"""
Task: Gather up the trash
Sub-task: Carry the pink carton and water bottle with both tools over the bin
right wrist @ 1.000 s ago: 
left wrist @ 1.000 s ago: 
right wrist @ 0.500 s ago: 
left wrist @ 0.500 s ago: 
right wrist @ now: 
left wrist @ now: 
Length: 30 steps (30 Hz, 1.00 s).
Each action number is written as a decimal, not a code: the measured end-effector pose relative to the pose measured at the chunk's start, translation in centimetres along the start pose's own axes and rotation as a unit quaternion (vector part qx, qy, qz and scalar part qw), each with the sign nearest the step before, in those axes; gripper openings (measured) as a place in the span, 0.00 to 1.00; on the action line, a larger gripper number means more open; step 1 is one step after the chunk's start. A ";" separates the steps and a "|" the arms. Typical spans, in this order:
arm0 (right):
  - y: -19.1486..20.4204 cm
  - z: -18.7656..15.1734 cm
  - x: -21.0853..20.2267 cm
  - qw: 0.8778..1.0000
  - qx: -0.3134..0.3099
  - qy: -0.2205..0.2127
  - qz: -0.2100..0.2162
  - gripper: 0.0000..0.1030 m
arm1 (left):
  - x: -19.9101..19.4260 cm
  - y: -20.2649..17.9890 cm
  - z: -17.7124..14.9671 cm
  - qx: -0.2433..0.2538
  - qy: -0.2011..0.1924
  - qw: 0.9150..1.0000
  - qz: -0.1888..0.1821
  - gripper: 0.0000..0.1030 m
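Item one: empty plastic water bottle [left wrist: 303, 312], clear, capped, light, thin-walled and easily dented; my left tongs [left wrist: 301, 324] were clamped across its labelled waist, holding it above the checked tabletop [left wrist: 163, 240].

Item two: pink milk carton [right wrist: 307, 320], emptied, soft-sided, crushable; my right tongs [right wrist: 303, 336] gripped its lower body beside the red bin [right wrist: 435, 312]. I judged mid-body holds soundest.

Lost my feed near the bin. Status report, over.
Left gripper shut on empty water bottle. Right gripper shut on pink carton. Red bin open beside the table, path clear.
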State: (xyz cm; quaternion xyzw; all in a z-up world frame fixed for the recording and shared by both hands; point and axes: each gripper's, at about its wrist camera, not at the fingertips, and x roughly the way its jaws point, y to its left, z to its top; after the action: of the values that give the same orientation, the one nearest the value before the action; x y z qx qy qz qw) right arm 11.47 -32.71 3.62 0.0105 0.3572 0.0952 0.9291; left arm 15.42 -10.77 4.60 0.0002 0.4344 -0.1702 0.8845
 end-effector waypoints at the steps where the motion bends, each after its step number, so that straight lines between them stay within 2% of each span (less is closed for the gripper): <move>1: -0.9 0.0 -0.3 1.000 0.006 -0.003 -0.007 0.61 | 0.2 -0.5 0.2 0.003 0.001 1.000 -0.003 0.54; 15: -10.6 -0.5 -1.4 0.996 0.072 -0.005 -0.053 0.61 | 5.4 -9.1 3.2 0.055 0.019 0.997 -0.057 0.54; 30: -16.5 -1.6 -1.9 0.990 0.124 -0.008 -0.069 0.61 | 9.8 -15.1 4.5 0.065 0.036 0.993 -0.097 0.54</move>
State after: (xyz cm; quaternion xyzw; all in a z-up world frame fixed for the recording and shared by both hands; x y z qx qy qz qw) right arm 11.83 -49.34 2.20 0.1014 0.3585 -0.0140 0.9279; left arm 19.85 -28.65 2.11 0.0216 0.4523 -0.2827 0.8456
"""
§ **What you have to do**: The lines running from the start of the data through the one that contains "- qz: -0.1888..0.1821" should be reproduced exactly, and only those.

§ **Answer for this exercise**:
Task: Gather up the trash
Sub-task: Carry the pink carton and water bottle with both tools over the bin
right wrist @ 1.000 s ago: 
left wrist @ 1.000 s ago: 
right wrist @ 0.500 s ago: 
left wrist @ 0.500 s ago: 
right wrist @ now: 
left wrist @ now: 
Length: 30 steps (30 Hz, 1.00 s).
Each action number is written as a decimal, not a code: the measured end-effector pose relative to the pose measured at the chunk's start, translation in centimetres along the start pose's own axes and rotation as a unit quaternion (vector part qx, qy, qz and scalar part qw), each with the sign nearest the step before, in those axes; gripper openings (measured) as a place in the span, 0.00 to 1.00; on the action line, a larger gripper number means more open; step 1 is one step after the chunk's start. A ";" separates the steps and a "|" the arms. Typical spans, in this order:
arm0 (right):
  - y: -19.1486..20.4204 cm
  - z: -18.7656..15.1734 cm
  - x: -21.0853..20.2267 cm
  - qw: 0.8778..1.0000
  - qx: -0.3134..0.3099
  - qy: -0.2205..0.2127
  - qz: -0.2100..0.2162
  - gripper: 0.0000..0.1030 m
arm1 (left):
  - x: -19.9101..19.4260 cm
  - y: -20.2649..17.9890 cm
  - z: -17.7124..14.9671 cm
  - qx: -0.2433..0.2538
  - qy: -0.2011..0.1924
  - qw: 0.9150..1.0000
  - qz: -0.1888..0.1821

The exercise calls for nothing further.